> [Exercise brief]
In the records that follow, find each line with the word "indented" and copy it.

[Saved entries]
====================

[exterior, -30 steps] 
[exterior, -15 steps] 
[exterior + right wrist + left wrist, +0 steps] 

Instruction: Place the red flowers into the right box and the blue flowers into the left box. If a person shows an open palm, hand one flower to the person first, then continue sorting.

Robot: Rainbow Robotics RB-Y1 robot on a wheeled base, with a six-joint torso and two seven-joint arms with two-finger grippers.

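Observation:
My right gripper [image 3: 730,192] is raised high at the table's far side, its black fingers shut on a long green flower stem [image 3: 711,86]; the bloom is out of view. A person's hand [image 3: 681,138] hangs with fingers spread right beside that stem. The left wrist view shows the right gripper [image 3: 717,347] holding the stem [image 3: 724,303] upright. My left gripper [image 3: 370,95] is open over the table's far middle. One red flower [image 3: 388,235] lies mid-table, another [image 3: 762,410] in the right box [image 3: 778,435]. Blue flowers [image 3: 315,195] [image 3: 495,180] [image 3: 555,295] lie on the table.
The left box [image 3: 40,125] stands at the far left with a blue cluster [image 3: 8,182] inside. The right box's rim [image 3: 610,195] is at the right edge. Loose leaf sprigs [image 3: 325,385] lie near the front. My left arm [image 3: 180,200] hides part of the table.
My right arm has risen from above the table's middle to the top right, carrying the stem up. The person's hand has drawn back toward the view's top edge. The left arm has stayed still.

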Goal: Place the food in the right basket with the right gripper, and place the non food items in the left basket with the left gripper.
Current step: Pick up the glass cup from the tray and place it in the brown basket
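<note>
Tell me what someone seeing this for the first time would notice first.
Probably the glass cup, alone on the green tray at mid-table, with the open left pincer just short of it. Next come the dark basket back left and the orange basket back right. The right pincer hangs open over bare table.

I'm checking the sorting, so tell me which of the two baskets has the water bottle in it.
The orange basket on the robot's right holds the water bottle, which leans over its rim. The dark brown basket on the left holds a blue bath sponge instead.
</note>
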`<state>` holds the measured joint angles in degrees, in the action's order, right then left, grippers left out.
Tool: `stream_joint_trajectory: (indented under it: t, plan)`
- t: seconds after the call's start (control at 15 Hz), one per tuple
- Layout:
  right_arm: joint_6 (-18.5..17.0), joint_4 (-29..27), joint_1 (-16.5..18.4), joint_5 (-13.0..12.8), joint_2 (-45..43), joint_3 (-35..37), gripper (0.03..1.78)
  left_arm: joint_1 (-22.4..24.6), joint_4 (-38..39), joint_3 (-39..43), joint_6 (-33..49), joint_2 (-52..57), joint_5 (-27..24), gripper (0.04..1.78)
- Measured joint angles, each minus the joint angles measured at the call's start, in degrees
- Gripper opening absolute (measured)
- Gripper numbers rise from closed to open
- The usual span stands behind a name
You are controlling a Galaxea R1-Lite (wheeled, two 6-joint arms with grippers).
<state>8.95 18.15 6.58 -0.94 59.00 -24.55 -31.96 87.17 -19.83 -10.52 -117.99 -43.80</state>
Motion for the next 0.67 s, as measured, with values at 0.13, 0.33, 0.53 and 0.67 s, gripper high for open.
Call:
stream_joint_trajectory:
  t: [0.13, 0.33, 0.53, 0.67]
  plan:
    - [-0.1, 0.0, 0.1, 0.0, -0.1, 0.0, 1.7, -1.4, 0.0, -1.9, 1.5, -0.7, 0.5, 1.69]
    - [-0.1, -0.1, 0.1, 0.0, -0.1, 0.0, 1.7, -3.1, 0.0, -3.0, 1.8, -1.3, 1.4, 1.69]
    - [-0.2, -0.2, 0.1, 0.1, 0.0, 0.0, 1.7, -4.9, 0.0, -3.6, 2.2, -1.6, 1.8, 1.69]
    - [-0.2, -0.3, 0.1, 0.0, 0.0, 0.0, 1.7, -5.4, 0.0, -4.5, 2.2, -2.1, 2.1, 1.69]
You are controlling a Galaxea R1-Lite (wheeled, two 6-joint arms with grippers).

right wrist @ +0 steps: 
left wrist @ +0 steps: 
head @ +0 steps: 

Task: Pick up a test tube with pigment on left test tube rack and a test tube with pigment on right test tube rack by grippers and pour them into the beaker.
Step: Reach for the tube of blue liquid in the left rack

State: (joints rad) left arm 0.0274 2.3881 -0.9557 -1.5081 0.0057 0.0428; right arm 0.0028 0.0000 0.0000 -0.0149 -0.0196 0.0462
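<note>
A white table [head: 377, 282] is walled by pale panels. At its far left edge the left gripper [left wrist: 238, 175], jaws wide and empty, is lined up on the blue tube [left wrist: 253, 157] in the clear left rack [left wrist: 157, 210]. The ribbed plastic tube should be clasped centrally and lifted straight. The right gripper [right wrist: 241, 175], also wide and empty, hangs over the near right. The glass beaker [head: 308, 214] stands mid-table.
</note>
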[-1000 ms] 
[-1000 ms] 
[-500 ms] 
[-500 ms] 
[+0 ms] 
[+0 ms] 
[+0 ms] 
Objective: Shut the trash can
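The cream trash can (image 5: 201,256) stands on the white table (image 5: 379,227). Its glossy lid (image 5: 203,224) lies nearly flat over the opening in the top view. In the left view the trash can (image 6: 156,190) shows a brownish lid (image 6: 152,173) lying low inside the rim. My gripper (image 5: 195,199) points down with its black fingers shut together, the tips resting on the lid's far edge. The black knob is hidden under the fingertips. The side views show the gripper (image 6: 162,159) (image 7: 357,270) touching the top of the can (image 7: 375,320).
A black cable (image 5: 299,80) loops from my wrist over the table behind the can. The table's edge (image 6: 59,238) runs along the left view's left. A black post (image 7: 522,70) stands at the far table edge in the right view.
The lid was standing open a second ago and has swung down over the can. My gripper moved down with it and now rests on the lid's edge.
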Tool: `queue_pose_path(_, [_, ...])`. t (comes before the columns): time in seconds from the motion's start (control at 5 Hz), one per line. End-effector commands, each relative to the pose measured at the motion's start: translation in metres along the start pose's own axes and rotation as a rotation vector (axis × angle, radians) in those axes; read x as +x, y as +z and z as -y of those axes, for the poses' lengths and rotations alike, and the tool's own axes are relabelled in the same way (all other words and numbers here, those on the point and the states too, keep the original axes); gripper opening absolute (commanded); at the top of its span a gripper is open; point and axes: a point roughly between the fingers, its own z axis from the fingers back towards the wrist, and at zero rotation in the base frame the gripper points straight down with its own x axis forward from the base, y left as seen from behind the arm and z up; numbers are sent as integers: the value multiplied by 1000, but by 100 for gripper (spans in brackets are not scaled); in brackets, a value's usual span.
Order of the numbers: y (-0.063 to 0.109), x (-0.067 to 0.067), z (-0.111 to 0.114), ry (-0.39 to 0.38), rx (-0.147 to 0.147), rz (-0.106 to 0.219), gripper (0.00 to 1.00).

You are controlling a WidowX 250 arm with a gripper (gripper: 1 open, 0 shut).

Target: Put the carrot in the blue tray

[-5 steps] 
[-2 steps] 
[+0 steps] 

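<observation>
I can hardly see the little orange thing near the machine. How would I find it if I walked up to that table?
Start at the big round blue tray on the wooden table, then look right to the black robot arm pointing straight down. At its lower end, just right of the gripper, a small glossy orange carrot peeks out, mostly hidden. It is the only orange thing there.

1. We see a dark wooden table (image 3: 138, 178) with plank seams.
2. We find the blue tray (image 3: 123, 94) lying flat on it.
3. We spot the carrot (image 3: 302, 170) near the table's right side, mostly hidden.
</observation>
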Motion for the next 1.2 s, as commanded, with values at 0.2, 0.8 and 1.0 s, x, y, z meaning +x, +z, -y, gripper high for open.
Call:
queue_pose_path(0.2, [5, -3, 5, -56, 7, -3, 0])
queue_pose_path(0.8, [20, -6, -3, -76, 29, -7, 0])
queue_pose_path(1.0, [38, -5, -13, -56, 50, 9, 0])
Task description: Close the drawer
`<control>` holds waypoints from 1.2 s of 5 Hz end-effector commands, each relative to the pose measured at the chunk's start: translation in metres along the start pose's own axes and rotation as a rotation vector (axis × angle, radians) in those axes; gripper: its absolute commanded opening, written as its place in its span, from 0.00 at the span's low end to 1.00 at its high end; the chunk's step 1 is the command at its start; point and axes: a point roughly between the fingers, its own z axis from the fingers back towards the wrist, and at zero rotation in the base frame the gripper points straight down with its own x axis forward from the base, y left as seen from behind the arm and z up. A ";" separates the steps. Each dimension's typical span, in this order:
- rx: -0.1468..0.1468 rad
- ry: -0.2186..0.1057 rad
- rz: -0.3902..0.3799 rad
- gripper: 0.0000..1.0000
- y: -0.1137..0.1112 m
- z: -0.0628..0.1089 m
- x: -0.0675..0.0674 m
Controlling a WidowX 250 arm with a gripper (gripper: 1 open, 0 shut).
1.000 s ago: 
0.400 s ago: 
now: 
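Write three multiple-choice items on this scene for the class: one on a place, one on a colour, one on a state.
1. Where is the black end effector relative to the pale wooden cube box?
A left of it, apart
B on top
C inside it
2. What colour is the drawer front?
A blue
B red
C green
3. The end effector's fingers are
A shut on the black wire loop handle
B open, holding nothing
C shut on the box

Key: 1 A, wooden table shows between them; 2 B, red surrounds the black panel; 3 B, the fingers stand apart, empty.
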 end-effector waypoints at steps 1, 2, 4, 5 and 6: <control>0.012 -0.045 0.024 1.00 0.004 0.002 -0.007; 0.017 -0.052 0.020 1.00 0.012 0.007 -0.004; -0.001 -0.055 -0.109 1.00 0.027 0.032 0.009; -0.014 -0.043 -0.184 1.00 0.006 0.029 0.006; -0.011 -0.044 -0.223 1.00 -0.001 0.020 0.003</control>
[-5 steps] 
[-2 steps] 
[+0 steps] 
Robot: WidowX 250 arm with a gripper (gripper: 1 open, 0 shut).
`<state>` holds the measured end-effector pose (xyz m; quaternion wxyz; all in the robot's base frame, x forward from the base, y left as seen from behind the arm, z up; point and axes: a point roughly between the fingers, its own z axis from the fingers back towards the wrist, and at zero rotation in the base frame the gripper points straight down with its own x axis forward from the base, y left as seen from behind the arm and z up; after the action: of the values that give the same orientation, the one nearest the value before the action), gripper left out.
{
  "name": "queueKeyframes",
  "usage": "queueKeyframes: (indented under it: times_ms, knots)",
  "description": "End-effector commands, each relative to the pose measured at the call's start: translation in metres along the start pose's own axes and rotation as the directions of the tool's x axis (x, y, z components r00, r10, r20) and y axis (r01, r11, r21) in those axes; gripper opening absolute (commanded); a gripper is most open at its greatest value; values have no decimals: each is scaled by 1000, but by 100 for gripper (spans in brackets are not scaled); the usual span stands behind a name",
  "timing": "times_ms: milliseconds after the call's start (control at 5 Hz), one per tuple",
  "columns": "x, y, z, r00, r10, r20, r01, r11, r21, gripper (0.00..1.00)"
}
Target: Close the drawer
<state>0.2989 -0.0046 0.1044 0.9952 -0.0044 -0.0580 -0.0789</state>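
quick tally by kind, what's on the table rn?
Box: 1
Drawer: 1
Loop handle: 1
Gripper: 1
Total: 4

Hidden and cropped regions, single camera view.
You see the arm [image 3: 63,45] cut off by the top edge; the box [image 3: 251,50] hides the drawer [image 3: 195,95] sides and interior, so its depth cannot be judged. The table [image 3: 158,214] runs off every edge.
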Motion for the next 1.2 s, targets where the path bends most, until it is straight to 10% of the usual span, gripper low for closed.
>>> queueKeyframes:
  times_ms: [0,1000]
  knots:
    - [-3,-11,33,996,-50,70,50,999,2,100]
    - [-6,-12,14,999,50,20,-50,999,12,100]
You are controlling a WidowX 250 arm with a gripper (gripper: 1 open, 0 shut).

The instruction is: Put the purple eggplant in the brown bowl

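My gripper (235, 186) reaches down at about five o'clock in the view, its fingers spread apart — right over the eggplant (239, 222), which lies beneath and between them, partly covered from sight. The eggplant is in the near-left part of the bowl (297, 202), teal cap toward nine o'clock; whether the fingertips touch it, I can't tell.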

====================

> [Response for this exercise]
Tool: `stream_joint_trajectory: (indented under it: t, plan)`
  "usage": "queueKeyframes: (indented under it: times_ms, knots)",

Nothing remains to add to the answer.